* EXERCISE DETAILS: Find all the lines in the material below with the word "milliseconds", and copy them.

((

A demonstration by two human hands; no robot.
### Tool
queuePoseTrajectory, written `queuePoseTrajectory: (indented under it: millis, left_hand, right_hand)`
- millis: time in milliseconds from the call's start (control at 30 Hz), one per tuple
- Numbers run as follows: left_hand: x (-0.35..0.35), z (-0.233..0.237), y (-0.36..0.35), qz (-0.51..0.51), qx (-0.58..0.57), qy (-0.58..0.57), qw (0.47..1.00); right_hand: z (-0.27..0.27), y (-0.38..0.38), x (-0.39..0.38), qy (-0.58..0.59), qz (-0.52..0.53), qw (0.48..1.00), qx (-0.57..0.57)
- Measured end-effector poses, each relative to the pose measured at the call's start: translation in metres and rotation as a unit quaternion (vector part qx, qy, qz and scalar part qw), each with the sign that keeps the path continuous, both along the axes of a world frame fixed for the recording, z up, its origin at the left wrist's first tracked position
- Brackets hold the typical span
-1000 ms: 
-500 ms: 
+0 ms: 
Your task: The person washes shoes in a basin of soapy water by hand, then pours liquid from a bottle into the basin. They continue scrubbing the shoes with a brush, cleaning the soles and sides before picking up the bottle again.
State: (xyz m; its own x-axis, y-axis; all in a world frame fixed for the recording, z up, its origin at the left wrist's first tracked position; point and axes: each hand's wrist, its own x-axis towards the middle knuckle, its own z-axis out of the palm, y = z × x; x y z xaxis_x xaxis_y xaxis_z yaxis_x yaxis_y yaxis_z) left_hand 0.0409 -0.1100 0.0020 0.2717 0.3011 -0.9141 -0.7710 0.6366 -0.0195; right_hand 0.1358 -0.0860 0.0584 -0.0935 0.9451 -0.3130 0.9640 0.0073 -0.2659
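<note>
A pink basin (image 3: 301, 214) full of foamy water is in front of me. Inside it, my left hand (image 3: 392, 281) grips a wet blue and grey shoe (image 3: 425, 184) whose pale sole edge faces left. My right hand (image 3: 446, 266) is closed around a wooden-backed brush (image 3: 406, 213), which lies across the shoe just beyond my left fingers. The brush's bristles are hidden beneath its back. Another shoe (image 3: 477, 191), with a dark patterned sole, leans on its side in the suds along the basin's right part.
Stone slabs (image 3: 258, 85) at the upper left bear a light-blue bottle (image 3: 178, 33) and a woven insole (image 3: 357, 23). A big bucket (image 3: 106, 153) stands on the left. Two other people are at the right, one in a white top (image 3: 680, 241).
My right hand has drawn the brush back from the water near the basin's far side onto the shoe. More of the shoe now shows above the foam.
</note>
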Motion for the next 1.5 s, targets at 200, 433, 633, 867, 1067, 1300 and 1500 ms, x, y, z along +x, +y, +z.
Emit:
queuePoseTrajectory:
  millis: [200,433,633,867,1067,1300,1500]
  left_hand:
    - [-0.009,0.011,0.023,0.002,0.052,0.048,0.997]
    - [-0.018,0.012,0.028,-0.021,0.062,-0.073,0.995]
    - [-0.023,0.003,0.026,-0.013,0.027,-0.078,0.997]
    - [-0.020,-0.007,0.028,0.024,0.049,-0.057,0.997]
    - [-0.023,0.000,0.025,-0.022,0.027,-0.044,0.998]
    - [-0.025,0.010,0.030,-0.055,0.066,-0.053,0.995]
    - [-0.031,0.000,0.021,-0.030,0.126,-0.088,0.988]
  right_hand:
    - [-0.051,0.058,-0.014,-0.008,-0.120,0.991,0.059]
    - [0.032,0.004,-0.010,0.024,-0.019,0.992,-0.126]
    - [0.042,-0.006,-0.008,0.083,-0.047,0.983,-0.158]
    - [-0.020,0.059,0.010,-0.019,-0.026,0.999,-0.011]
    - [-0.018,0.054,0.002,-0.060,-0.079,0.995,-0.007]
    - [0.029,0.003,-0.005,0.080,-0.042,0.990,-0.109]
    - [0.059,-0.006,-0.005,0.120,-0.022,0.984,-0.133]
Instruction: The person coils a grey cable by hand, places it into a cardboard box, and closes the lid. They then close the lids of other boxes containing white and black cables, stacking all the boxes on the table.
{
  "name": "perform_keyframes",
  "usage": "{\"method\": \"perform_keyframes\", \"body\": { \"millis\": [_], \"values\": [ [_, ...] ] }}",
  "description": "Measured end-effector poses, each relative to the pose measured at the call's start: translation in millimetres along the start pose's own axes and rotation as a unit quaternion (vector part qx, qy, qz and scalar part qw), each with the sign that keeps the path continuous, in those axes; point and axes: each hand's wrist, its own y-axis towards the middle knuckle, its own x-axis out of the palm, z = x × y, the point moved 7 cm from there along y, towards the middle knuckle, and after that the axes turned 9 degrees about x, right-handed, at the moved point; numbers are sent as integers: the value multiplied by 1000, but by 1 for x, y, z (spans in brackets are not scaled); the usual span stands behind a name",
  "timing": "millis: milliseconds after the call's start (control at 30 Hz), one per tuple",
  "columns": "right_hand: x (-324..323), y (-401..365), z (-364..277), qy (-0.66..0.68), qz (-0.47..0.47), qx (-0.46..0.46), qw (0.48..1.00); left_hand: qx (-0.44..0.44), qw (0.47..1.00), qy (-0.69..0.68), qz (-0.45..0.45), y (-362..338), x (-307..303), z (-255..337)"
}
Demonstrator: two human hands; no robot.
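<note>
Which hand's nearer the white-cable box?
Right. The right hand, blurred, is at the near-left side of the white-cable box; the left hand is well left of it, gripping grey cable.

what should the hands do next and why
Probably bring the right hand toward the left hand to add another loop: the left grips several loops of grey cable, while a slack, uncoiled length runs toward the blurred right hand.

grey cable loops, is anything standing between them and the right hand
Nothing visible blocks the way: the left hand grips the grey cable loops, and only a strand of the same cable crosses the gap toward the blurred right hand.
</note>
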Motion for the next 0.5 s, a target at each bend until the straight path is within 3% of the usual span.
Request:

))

* RESULT:
- millis: time in milliseconds from the call's start (control at 30 Hz), one per tuple
  "timing": "millis: milliseconds after the call's start (control at 30 Hz), one per tuple",

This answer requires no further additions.